Dentin bonding agents; Chlorhexidine; Bond strength

ORIGINAL ARTICLES

RESTORATIVE DESTISTRY

Influence of chlorhexidine concentration on microtensile bond strength of contemporary adhesive systems

Edson Alves de Campos^I; Gisele Maria Correr^I; Denise Piotto Leonardi^II; Eduardo Pizzatto^I; Eduardo Caregnatto Morais^III

^IFull Professor - Master of Science Program, School of Dentistry, Positivo University, Curitiba, PR, Brazil

^IIAssistant Professor - Master of Science Program, School of Dentistry, Positivo University, Curitiba, PR, Brazil

^IIIGraduate Student - Master of Science Program, School of Dentistry, Positivo University, Curitiba, PR, Brazil

^{Corresponding author} Corresponding author: Edson Alves de Campos Rua Professor Pedro Viriato Parigot de Souza, 5300 Campos Comprido Curitiba - PR - Brazil CEP: 81280-330 E-mail: edson.campos@up.edu.br

ABSTRACT

The purpose of this study was to investigate the influence of chlorhexidine (CHX) concentration on the microtensile bond strength (μTBS) of contemporary adhesive systems. Eighty bovine central incisors were used in this study. The facial enamel surface of the crowns was abraded with 600-grit silicon carbide paper to expose flat, mid-coronal dentin surfaces. The tested materials were Scotchbond Multipurpose (SMP), Single-Bond (SB), Clearfil SE Bond (CSEB) and Clearfil Tri S Bond (CTSB). All the materials were applied according to manufacturer's instructions and followed by composite application (Z250). The teeth were randomly divided into 16 groups: for the etch-and-rinse adhesives (SMP and SB), 0.12% or 2% CHX was applied prior to or after the acid etching procedure. For the self-etch adhesives (CSEB and CTSB) 0.12% or 2% CHX was applied prior to the primer. Control groups for each one of the adhesive systems were also set up. The specimens were immediately submitted to μTBS testing and the data were analyzed using Analysis of Variance and the Tukey post hoc test (alpha = .01). The failure patterns of the specimens were observed using scanning electron microscopy. The effects of 2% CHX were statistically significant (p < 0.01) for the self-etch adhesives but were not significant for the etch-and-rinse adhesive systems. Analysis of the data demonstrated no statistical difference between the etch-and-rinse adhesive systems. CHX-based cavity disinfectants in concentrations higher than 0.12% should be avoided prior to the self-etch adhesive systems evaluated in this study to diminish the possibilities of reduction in bond strength.

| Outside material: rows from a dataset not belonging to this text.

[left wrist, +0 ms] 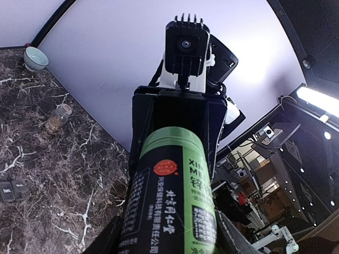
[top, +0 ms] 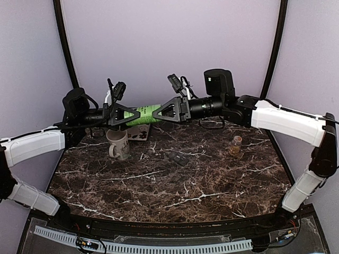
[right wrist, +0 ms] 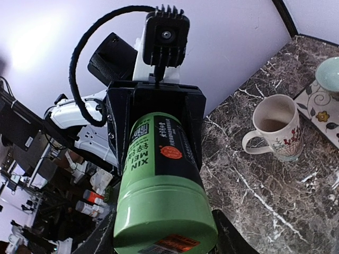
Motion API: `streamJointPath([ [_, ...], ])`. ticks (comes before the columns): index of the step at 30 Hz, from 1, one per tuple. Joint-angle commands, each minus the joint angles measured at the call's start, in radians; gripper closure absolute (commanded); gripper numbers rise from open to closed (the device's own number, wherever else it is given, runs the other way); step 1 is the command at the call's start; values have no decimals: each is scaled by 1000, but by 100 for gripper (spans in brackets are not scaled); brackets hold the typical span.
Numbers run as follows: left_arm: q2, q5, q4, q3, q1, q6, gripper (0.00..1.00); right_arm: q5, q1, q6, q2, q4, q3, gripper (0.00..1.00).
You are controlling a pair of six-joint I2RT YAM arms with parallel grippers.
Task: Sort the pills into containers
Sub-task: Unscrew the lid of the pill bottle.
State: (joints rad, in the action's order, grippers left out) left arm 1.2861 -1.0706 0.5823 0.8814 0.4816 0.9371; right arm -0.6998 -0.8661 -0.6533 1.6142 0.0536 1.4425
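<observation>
A green bottle (top: 143, 113) with a black label hangs level above the back of the table, between both arms. My left gripper (top: 128, 114) is shut on one end of it (left wrist: 169, 233). My right gripper (top: 162, 111) is shut on the other, green-lidded end (right wrist: 165, 233). A small clear jar (top: 236, 145) stands at the right and holds tan-yellow pills (top: 235, 150), too small to tell apart. The jar (left wrist: 57, 117) also shows in the left wrist view. The low dark grey containers (top: 177, 157) lie on the marble mid-table, apart from both grippers, and the containers (left wrist: 11, 189) also show in the left wrist view.
A white mug (top: 119, 144) with a floral print stands below the left gripper, and the mug (right wrist: 275, 127) shows empty in the right wrist view. A pale teal bowl (right wrist: 329, 74) sits beside a flowered tile (right wrist: 320, 114) at the back. Curved grey walls enclose the dark marble table (top: 175, 190).
</observation>
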Motion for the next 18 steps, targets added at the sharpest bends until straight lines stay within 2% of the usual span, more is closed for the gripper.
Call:
streamJointPath([
  [1, -3, -49, 152, 58, 1, 118, 100, 36, -8, 239, -13, 130, 2, 84],
  [9, 16, -78, 258, 56, 1, 230, 100, 180, -27, 423, -69, 209, -18, 83],
  [14, 7, -80, 249, 51, 1, 234, 100, 211, -33, 450, -86, 196, -29, 71],
  [18, -5, -76, 208, 48, 1, 203, 100, 191, -33, 451, -73, 204, -6, 53],
])
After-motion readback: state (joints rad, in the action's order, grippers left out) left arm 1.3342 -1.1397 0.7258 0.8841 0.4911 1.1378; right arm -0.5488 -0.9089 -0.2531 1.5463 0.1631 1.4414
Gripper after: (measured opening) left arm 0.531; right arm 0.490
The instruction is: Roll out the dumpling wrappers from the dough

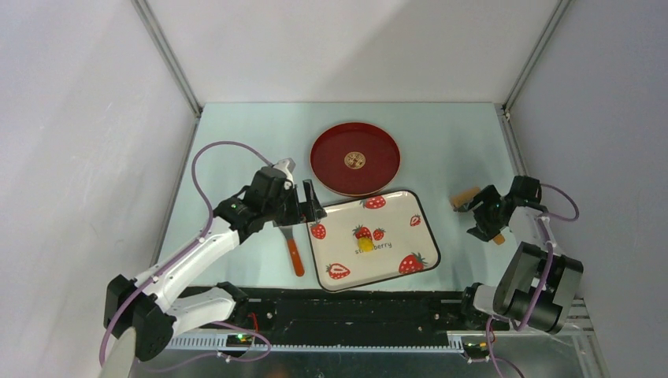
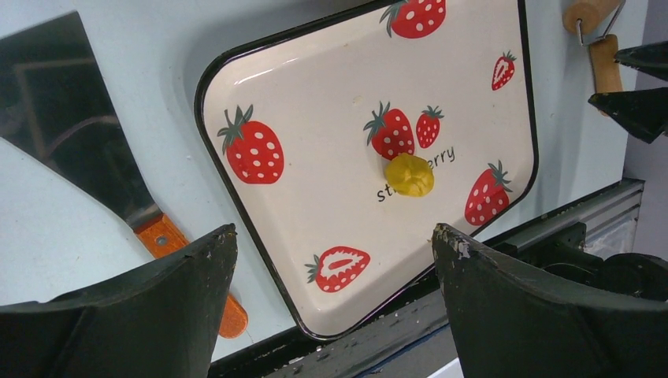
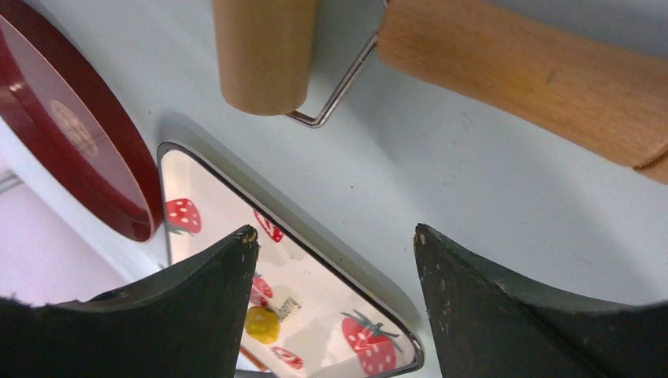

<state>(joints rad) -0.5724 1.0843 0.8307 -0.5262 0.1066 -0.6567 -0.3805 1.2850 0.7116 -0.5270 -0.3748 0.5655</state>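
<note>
The dough (image 1: 365,244) sits on the tray (image 1: 394,209). The left gripper (image 2: 332,230) and right gripper (image 3: 334,231) are open, empty (roller (image 3: 264,51) by the right).

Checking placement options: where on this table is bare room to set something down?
Bare table lies left of the red plate, and between it and the roller. Crowded: left end effector at the tray's edge beside the scraper; right end effector by the roller.
</note>
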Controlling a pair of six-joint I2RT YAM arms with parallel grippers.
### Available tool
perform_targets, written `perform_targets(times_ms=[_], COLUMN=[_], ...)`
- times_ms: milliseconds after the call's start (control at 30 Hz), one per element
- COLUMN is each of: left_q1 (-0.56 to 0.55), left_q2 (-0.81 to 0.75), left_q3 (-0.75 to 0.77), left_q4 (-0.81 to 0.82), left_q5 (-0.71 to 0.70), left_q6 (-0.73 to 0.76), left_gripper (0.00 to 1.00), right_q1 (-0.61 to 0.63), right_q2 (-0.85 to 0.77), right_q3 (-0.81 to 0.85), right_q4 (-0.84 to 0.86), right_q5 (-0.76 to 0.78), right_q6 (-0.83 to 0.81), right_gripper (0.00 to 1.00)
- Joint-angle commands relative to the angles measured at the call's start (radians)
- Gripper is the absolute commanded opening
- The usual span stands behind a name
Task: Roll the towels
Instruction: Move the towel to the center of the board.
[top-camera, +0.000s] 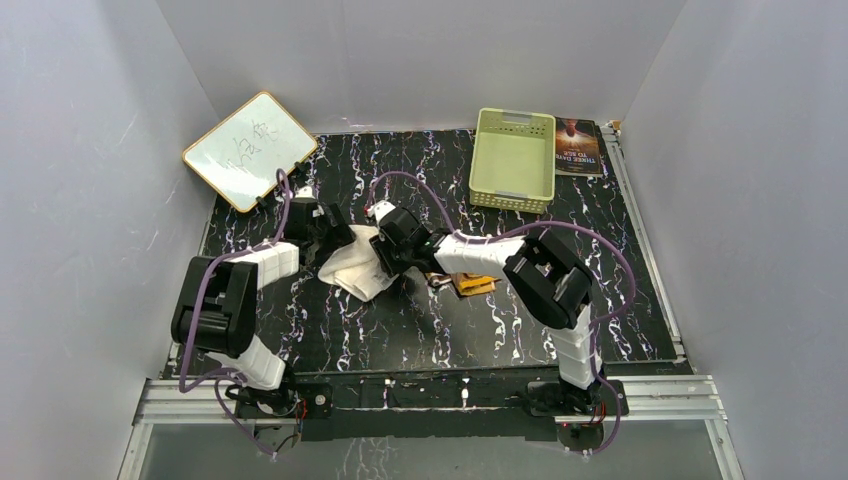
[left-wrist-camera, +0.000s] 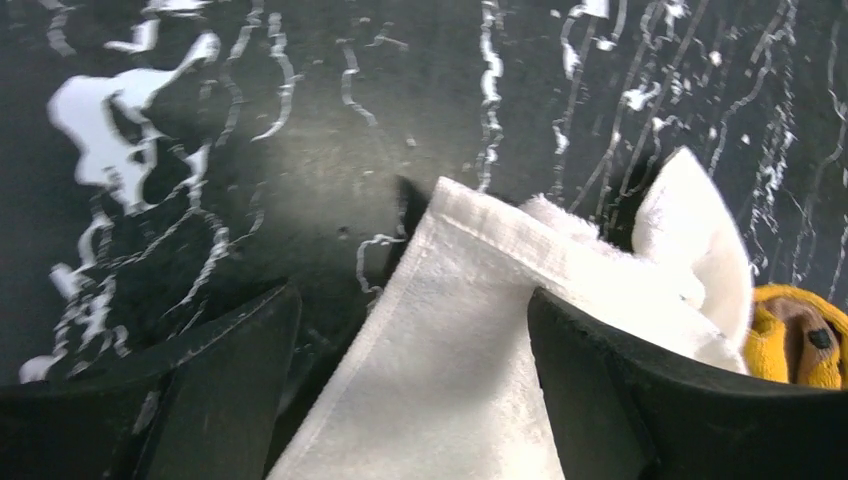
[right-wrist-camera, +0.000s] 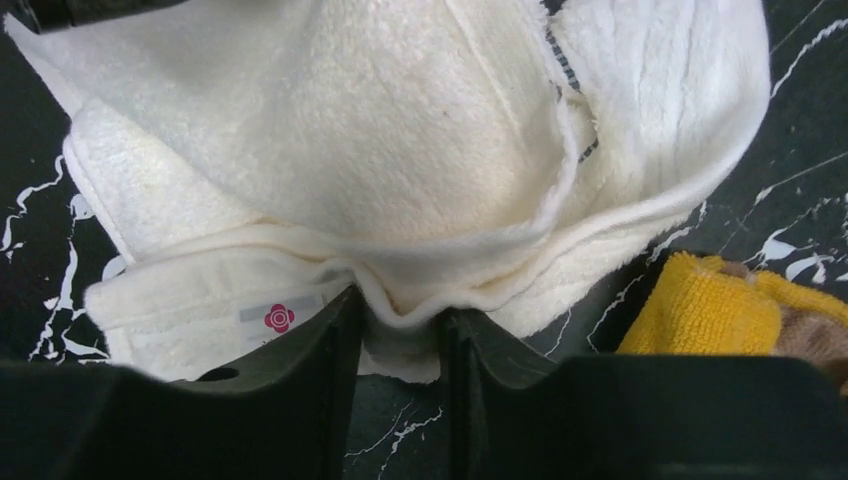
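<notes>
Pinches the cream towel (right-wrist-camera: 400, 130) by a fold in the right gripper (right-wrist-camera: 400, 310), straddles it with left gripper (left-wrist-camera: 412, 300) spread wide.

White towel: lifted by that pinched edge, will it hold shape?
Probably floppy: the white towel puckers where the right end effector pinches it. Its loose layered folds would likely sag open. Plush pile probably resists slipping.

Cream towel (right-wrist-camera: 400, 150): plush looped cloth, flat-woven hem. Yellow towel (right-wrist-camera: 700, 310): fuzzy cloth. Table top (left-wrist-camera: 350, 150): black, white-veined, smooth, faint sheen. Basket (top-camera: 480, 165): pale green plastic, smooth. Board (top-camera: 250, 150): glossy white face, wooden frame.
</notes>
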Motion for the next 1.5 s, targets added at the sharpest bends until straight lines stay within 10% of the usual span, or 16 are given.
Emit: perform_targets(times_ms=[0, 67, 167, 400, 800, 1000, 1300, 1467], left_q1=[-0.039, -0.053, -0.071, -0.075, -0.079, -0.079, -0.080, -0.080], left_q2=[0.054, 0.066, 0.061, -0.128, -0.704, -0.804, -0.789, -0.777], left_q3=[0.001, -0.017, -0.046, -0.161, -0.128, -0.073, -0.052, -0.043], left_q4=[0.096, 0.138, 0.167, 0.087, -0.446, -0.581, -0.567, -0.566], left_q5=[0.102, 0.146, 0.192, 0.186, 0.189, 0.205, 0.261, 0.280], left_q6=[-0.010, -0.029, -0.045, -0.037, -0.036, -0.022, -0.008, -0.011], left_gripper=[0.74, 0.48, 0.01, 0.00, 0.00, 0.00, 0.00, 0.00], right_q1=[-0.004, -0.004, -0.005, -0.088, -0.182, -0.182, -0.214, -0.272], right_q2=[-0.075, -0.141, -0.315, -0.647, -0.361, -0.222, 0.206, 0.434], right_q3=[-0.036, -0.078, -0.187, -0.419, -0.331, -0.209, 0.629, 1.031], right_q4=[0.019, 0.046, 0.075, 0.041, -0.125, -0.082, -0.097, -0.251], right_q5=[-0.041, -0.079, -0.023, 0.207, 0.288, 0.173, 0.150, 0.139], right_q6=[0.019, 0.019, 0.002, -0.025, 0.017, 0.024, -0.047, -0.054], right_gripper=[0.27, 0.43, 0.95, 0.98, 0.93, 0.00, 0.00, 0.78])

Descriptors: Dentin bonding agents; Chlorhexidine; Bond strength.

Introduction

In the past few years, a dramatic improvement in dental adhesive materials and techniques has been observed. While an hermetic seal between several current bonding systems and enamel has been achieved, it is still a big challenge to seal the resin-dentin interface owing to the heterogeneous character of dentin structure and surface morphology, and/or intrinsic shortcomings in the design of these modern adhesives.¹

The use of disinfectant solutions is an alternative to reduce or eliminate bacteria from cavity preparations.² To reach this goal, some antibacterial solutions have been evaluated [chlorhexidine (CHX), sodium hypochlorite, fluoride solutions], and the results of different studies are controversial with regard to how the disinfectants affect adhesion.³ CHX has been widely used as an antimicrobial agent, including for disinfection before the placement of restorations.⁴

The purpose of this study was to evaluate the effects of CHX on bond strength using different adhesive systems. The null hypothesis to be tested was that CHX in different concentrations, applied at different stages of the adhesive protocol, does not affect the microtensile bond strength (μTBS) results of the studied etch-and-rinse and self-etch adhesive systems.

Material and Methods

Eighty bovine central incisors (three years old), extracted and stored in a 0.1% thymol solution at 5°C, were used as substitutes for human teeth. The roots were removed with a low-speed diamond saw under water lubrication (Isomet 1000, Buehler Ltd., Lake Bluff, IL, USA), the pulps were removed and the pulp exposure created by cutting the root was sealed with adhesive system and composite (Optibond FL, Kerr Co., Orange, CA, USA; Z250, 3M Espe, MN, USA). Each tooth was then mounted in cold-curing acrylic resin to expose the labial surface.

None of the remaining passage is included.